Page 1 of 1

[Errno 14] Peer cert cannot be verified or peer cert invalid Trying other mirror.

Posted: 2021/10/05 22:59:01
by simon@bp
Does anyone have any insight into this and the Let's encrypt problem?

Code: Select all

http://vault.centos.org/6.10/os/x86_64/repodata/repomd.xml: [Errno 14] Peer cert cannot be verified or peer cert invalid
Trying other mirror.
It was impossible to connect to the Red Hat servers.
I have pointed the Centos-Base.repo to the vault:

Code: Select all

baseurl=http://vault.centos.org/6.10/os/$basearch/
and similar changes for updates.


It's not a network problem at my end. Working around the issue would be sufficient.

I have tried putting "sslverify=0" in /etc/yum.conf. It didn't help.

Please, we all know that CentOS 6 is EOL, but I have customers that I need to support who are still on CentOS 6.

Re: [Errno 14] Peer cert cannot be verified or peer cert invalid Trying other mirror.

Posted: 2021/10/06 09:14:35
by TrevorH
It's the letsencrypt CA certificate problem. You'd need to remove the expired one from the CA bundle but whether CentOS 6's openssl will have the necessary code to follow the alternate certificate path is another question.

Sorry, but CentOS 6 is dead. It came out in 2010 with a 7 year lifespan, subsequently extended to 10 years. It died in 2020. Everyone had plenty of notice that it was going away so to still be on it a year after it died makes this a predictable breakage.

Get off CentOS 6.

Re: [Errno 14] Peer cert cannot be verified or peer cert invalid Trying other mirror.

Posted: 2021/10/06 17:56:53
by Hellkeeper
I don't want to encourage anyone to stay on Centos 6, on the contrary ... upgrade your servers to the latest version ... but ... this problem can be solved if really needed ...

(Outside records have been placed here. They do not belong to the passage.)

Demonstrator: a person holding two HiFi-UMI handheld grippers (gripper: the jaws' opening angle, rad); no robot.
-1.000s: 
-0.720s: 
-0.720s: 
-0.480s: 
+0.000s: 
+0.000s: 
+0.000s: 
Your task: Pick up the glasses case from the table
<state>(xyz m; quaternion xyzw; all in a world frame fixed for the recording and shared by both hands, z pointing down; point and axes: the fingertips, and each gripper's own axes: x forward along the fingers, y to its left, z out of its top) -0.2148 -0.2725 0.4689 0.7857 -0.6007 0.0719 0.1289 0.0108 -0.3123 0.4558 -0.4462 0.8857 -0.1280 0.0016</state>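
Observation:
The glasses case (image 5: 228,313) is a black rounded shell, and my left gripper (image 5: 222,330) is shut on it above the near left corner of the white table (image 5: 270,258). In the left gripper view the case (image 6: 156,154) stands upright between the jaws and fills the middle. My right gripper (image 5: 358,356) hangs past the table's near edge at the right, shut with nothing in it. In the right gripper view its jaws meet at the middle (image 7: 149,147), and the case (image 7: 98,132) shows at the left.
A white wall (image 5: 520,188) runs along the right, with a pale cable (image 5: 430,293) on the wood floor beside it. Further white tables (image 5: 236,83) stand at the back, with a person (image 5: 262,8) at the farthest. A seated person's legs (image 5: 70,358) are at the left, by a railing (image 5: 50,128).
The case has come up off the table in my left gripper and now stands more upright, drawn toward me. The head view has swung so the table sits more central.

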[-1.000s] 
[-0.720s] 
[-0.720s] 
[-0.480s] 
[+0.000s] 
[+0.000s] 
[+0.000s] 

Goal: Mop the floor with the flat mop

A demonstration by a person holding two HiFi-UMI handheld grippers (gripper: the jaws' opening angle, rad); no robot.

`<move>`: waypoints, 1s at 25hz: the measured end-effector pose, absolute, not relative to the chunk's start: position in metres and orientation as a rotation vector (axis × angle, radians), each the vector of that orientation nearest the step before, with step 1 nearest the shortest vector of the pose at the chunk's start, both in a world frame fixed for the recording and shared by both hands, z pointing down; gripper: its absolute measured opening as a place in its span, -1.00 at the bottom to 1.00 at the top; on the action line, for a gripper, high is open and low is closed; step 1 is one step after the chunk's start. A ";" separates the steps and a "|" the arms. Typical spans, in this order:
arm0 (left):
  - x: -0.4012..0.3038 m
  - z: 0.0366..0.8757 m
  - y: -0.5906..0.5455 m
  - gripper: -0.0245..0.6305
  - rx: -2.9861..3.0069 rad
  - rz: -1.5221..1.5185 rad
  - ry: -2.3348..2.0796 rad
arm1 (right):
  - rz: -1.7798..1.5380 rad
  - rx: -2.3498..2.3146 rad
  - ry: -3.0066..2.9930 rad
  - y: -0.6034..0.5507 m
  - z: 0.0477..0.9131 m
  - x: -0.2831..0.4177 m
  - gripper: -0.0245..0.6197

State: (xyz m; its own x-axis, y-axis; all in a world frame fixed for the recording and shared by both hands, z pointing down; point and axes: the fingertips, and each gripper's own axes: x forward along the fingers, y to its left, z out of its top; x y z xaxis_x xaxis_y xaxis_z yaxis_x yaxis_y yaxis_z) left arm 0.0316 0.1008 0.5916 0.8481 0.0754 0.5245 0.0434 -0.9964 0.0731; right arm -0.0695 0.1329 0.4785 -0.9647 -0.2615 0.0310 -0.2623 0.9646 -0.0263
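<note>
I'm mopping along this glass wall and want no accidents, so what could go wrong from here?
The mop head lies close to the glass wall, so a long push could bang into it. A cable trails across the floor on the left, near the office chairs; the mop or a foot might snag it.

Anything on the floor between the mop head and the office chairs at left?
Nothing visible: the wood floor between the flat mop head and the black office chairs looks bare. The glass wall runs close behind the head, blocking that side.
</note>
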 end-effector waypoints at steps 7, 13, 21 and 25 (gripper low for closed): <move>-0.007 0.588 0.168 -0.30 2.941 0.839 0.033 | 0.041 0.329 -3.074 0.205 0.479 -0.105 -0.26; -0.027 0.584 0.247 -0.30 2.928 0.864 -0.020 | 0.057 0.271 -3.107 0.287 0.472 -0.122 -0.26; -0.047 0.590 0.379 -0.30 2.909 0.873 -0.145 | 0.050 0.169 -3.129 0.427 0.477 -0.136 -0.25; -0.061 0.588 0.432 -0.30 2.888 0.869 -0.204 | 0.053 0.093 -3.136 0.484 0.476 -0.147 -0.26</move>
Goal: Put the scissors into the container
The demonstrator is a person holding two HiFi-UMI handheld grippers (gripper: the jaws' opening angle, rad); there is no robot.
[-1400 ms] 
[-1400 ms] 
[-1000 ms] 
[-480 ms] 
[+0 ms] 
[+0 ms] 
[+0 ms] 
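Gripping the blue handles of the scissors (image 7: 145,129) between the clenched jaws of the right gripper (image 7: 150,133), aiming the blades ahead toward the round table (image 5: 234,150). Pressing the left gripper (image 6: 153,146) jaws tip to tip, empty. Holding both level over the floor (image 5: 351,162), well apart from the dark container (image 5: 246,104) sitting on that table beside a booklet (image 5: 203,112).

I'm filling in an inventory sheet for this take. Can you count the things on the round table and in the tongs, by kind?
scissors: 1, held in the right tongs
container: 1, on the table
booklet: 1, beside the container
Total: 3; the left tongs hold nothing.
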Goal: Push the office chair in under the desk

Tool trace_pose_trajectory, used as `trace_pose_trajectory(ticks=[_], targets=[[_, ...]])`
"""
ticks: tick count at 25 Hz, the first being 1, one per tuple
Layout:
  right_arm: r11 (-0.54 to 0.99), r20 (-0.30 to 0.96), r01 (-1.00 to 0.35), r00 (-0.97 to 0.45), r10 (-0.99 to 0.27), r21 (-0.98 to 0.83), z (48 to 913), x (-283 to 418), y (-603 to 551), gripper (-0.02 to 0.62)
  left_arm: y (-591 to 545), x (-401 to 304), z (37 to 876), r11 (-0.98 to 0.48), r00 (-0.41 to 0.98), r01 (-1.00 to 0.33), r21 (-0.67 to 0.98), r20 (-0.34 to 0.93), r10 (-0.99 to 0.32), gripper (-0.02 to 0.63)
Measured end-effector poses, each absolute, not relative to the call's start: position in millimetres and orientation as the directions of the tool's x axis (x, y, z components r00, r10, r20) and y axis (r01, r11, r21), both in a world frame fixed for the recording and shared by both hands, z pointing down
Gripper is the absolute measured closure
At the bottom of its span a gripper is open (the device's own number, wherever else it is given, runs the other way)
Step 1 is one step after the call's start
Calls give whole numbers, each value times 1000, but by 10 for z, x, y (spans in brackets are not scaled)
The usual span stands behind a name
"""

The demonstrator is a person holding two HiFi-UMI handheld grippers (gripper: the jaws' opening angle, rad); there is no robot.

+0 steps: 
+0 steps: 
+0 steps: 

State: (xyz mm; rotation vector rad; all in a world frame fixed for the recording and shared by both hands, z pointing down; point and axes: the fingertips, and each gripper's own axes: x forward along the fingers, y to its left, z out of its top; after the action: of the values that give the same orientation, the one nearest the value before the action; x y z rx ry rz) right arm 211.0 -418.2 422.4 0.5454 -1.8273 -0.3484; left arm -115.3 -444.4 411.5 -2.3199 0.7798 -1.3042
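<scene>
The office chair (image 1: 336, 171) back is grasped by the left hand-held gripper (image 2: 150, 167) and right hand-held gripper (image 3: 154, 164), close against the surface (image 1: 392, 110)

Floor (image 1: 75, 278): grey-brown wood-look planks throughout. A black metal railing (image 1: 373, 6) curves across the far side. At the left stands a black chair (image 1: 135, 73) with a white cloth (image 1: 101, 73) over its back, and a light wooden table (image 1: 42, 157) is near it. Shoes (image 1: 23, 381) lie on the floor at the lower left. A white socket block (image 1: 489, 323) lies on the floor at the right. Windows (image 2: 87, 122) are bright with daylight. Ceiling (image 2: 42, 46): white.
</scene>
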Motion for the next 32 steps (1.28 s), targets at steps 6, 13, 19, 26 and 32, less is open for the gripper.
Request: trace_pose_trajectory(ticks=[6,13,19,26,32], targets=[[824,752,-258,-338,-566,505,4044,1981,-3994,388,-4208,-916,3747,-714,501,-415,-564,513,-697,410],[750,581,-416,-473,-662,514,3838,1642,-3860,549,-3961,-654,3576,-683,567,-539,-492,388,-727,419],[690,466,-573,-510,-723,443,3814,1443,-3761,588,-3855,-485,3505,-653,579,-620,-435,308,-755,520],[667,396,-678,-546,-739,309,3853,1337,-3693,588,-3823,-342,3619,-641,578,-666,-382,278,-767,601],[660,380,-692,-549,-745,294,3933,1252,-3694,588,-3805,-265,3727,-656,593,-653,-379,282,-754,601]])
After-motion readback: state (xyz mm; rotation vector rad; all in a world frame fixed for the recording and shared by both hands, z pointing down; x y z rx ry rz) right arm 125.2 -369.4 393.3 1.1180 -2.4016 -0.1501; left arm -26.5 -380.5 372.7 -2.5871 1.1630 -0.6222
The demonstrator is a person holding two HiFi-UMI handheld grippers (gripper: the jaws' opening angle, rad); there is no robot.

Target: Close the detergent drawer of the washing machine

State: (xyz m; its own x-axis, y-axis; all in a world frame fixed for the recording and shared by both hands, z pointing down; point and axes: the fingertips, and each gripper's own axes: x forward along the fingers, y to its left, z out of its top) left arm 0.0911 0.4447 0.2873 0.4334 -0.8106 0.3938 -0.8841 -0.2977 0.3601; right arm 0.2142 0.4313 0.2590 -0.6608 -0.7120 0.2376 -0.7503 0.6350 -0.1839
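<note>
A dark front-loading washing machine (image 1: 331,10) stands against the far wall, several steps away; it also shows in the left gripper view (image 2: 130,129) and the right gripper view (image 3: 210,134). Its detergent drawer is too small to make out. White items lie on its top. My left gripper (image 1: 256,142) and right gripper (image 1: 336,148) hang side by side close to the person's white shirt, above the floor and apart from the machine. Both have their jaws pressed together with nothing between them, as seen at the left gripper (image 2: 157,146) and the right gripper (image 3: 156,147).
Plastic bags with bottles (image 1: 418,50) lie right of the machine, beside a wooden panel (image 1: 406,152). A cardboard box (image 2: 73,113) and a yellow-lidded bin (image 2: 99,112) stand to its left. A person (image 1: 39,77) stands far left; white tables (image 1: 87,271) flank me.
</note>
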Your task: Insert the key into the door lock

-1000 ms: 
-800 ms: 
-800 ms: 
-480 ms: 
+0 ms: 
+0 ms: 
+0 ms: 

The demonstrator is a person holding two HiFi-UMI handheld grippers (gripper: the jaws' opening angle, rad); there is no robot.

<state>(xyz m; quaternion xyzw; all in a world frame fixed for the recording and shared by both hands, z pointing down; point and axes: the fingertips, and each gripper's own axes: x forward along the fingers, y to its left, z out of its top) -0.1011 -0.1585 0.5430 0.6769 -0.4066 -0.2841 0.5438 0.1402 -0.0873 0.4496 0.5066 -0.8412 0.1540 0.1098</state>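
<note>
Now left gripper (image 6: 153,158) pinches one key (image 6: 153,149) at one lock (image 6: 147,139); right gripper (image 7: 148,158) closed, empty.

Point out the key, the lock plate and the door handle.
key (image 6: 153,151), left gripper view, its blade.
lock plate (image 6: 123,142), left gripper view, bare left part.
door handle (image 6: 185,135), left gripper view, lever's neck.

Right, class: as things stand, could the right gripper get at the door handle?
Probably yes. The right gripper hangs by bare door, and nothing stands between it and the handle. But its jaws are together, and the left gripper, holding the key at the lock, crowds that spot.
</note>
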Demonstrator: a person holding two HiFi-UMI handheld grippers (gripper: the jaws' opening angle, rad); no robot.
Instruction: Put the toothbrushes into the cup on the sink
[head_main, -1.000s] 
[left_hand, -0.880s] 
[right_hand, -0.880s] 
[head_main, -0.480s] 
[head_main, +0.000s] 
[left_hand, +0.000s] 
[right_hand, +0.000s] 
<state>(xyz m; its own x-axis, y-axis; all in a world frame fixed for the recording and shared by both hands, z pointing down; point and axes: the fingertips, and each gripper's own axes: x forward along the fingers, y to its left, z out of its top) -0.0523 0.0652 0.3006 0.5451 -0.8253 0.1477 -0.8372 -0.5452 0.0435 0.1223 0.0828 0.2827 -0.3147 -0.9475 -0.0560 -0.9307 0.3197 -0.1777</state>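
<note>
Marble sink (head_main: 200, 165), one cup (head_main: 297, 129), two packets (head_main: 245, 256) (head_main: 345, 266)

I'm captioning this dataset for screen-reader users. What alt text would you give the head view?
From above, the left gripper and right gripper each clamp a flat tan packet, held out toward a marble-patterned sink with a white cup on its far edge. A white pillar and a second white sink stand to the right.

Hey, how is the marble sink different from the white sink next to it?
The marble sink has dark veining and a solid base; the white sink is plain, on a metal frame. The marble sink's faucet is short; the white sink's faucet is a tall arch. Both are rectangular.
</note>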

See here: https://community.letsencrypt.org/t/rhe ... ion/161032

Build openssl RPM:

Code: Select all

yum install wget
yum install krb5-devel zlib-devel lksctp-tools-devel util-linux make gcc rpm-build
curl -o openssl-1.0.2k-21.el7_9.src.rpm https://vault.centos.org/7.9.2009/updates/Source/SPackages/openssl-1.0.2k-21.el7_9.src.rpm
rpm -i openssl-1.0.2k-21.el7_9.src.rpm
cd ~/rpmbuild/SOURCES/
sed -i 's/secure_getenv(/getenv(/g' *patch
cd ../SPECS/
sed -i 's/%patch68 -p1 -b .secure-getenv/#%patch68 -p1 -b .secure-getenv/g' openssl.spec
rpmbuild -bb openssl.spec
cd ../RPMS/x86_64
rpm -U openssl-libs-1.0.2k-21.el6.x86_64.rpm openssl-1.0.2k-21.el6.x86_64.rpm

Build ca-certificates RPM:

Code: Select all

yum install asciidoc java-1.6.0-openjdk
mkdir /dl/ca-cert; cd /dl/ca-cert;
curl -o ca-certificates-2020.2.41-65.1.el6_10.src.rpm https://vault.centos.org/6.10/updates/Source/SPackages/ca-certificates-2020.2.41-65.1.el6_10.src.rpm
rpm -i ca-certificates-2020.2.41-65.1.el6_10.src.rpm
curl -o ca-certificates-2021.2.50-72.el7_9.src.rpm https://vault.centos.org/7.9.2009/updates/Source/SPackages/ca-certificates-2021.2.50-72.el7_9.src.rpm
rpm2cpio ca-certificates-2021.2.50-72.el7_9.src.rpm | cpio -idmv
cp certdata.txt ~/rpmbuild/SOURCES/
sed -i 's/Version: 2020.2.41/Version: 2021.2.50/g' ~/rpmbuild/SPECS/ca-certificates.spec
rpmbuild -bb ca-certificates.spec
cd /root/rpmbuild/RPMS/noarch/
rpm -U ca-certificates-2021.2.50-65.1.el6.noarch.rpm
Andreas S.

Re: [Errno 14] Peer cert cannot be verified or peer cert invalid Trying other mirror.

Posted: 2021/10/06 18:15:19
by simon@bp
Manually downloading the latest (for CentOS6) rpms for openssl and ca-certificates, installing them using rpm, allowed the system to be updated to the most recent (but still outdated) packages using yum (with 'sslverify=0" in /etc/yum.conf).